* _Action item_: In the entries that follow, find the line containing "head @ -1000" and the line containing "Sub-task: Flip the", then retype exactly the lines from the first through the second, pictures excluded.

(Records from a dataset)
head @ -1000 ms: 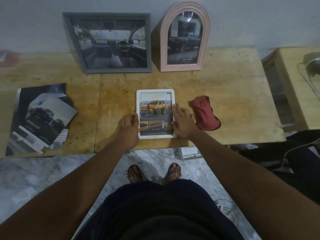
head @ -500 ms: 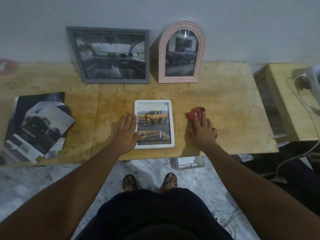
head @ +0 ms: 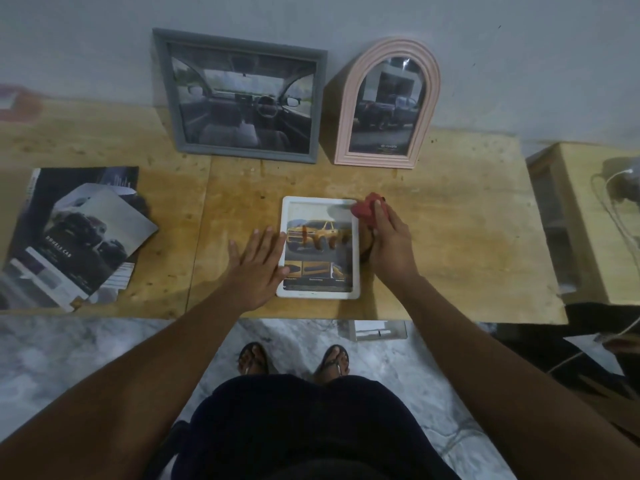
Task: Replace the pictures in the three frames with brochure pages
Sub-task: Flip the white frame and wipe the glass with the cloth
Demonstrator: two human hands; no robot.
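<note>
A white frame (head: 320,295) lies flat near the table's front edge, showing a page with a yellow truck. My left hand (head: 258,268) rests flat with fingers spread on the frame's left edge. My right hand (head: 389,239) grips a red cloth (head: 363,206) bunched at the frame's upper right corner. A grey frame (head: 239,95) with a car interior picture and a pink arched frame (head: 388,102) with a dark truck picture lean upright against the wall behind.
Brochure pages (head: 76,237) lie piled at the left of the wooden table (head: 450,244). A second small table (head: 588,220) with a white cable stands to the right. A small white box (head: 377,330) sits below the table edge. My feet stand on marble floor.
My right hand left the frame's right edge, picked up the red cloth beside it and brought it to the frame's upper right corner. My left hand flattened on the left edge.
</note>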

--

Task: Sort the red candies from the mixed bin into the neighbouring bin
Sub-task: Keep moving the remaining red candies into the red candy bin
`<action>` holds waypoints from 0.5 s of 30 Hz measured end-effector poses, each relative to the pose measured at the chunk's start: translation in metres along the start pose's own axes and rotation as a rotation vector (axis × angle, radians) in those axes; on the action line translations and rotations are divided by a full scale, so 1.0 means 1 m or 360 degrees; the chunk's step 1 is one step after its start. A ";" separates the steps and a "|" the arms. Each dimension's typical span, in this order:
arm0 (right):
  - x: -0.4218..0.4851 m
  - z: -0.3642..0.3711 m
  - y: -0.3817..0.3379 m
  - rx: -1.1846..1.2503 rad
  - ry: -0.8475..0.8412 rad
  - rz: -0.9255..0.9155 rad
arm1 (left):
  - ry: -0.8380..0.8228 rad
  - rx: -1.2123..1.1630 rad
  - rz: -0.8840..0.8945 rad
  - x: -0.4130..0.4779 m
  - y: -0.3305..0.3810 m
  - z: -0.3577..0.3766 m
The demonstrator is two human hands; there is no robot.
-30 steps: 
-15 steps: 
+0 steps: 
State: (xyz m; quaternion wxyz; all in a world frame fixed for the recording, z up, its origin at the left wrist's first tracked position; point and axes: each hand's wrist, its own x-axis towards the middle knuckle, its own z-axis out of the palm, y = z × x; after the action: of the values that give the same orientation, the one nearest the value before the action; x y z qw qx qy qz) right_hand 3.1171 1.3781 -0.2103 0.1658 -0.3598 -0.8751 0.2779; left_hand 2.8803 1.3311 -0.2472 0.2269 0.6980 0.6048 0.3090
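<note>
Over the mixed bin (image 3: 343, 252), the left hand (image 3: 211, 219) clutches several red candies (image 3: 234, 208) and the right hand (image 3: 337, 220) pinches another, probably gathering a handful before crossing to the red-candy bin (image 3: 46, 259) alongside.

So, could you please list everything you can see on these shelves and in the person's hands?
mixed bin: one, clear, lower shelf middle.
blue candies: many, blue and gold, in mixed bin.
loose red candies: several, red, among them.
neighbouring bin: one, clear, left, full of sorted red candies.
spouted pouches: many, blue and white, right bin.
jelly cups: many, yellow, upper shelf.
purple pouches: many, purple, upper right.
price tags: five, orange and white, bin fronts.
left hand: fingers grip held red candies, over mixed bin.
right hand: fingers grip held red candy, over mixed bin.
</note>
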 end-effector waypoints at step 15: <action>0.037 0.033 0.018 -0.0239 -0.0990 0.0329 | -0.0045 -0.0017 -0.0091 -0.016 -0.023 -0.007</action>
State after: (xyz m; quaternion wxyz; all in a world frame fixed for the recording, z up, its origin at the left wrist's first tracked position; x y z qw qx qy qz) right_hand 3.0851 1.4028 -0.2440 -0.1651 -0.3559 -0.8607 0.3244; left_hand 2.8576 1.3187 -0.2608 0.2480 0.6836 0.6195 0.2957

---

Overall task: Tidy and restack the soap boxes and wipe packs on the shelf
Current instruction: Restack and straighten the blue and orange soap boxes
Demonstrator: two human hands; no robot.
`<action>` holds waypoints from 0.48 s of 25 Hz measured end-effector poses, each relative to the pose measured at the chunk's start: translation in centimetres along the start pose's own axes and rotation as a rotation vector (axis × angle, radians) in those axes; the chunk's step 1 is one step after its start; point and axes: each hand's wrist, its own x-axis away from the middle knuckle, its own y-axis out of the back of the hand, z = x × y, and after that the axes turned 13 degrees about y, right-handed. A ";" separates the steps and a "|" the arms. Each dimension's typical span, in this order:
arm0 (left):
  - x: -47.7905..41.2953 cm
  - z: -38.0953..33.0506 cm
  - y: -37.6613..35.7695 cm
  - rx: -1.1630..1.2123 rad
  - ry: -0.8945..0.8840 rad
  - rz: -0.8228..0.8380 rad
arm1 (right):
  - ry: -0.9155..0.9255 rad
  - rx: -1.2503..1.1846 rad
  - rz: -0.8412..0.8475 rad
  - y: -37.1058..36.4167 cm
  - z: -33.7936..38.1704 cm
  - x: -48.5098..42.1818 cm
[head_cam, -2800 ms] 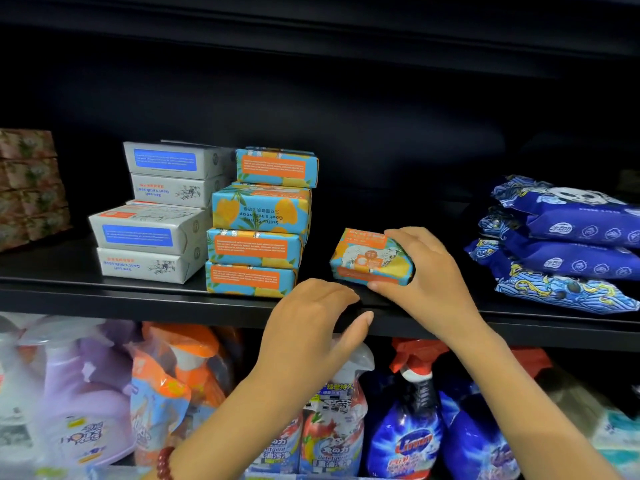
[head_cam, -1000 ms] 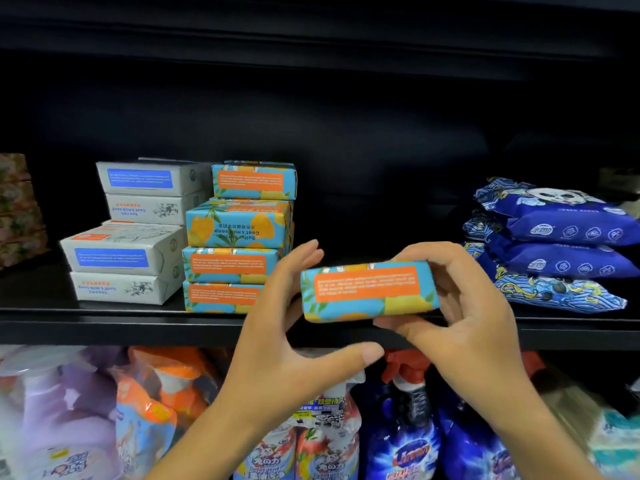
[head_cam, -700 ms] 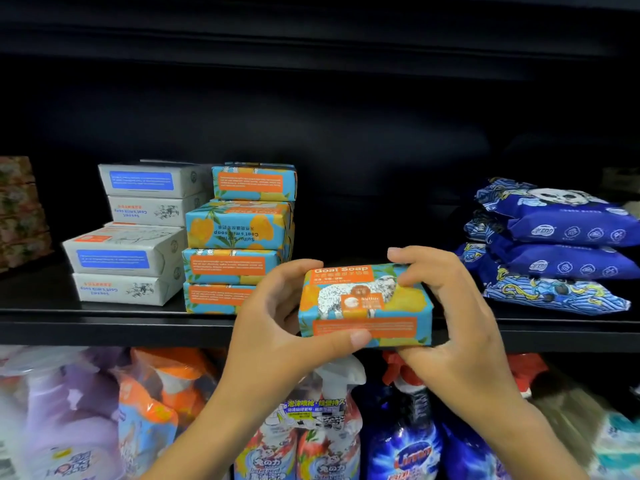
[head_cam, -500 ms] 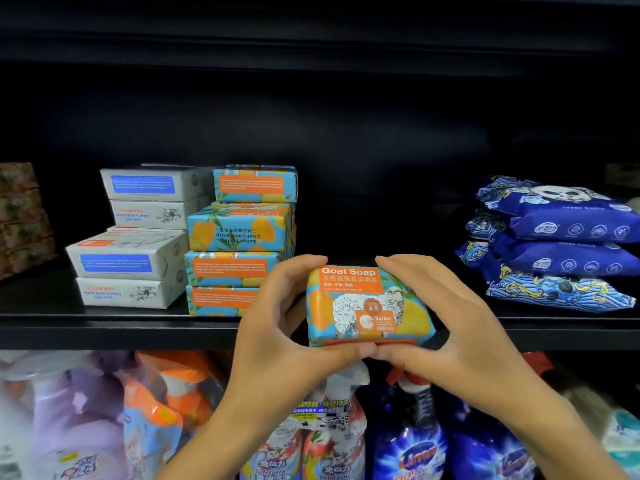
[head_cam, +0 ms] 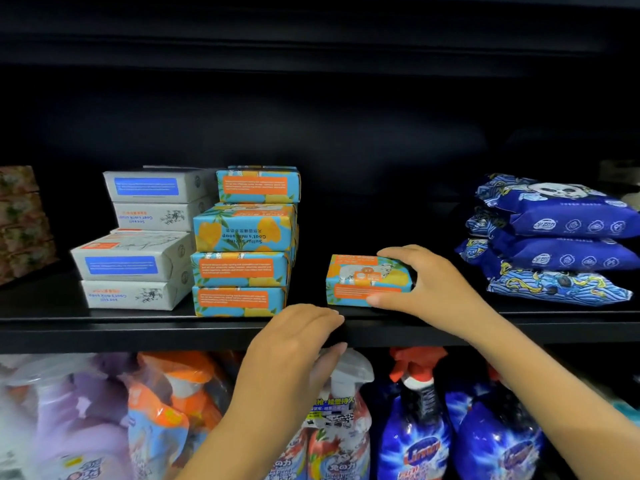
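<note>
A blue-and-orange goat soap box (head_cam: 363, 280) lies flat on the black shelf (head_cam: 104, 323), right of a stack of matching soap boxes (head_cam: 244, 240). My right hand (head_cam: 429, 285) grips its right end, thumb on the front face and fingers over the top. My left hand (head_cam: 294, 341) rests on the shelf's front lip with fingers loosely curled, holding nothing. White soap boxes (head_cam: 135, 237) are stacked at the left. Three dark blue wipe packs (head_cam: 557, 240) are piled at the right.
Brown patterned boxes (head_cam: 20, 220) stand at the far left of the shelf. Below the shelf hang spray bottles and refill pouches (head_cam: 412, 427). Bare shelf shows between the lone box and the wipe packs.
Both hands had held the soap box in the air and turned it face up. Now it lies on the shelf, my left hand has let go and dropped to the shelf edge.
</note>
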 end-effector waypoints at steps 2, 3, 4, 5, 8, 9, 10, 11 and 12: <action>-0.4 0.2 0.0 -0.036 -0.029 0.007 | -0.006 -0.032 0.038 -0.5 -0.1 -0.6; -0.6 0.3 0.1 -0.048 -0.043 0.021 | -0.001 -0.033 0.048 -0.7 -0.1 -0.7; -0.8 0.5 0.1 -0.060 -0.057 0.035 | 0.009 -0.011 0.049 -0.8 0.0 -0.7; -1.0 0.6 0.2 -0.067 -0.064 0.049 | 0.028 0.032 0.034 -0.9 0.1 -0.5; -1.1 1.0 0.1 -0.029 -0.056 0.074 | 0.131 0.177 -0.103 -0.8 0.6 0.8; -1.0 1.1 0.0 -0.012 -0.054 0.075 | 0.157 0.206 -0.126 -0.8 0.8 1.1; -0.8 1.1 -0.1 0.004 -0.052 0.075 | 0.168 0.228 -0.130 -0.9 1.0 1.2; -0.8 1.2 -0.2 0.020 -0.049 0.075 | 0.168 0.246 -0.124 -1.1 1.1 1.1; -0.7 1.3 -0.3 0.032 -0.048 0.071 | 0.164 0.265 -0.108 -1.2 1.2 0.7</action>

* _Output of the task_:
head @ -1000 ms: 
head @ -500 ms: 
head @ +0 ms: 
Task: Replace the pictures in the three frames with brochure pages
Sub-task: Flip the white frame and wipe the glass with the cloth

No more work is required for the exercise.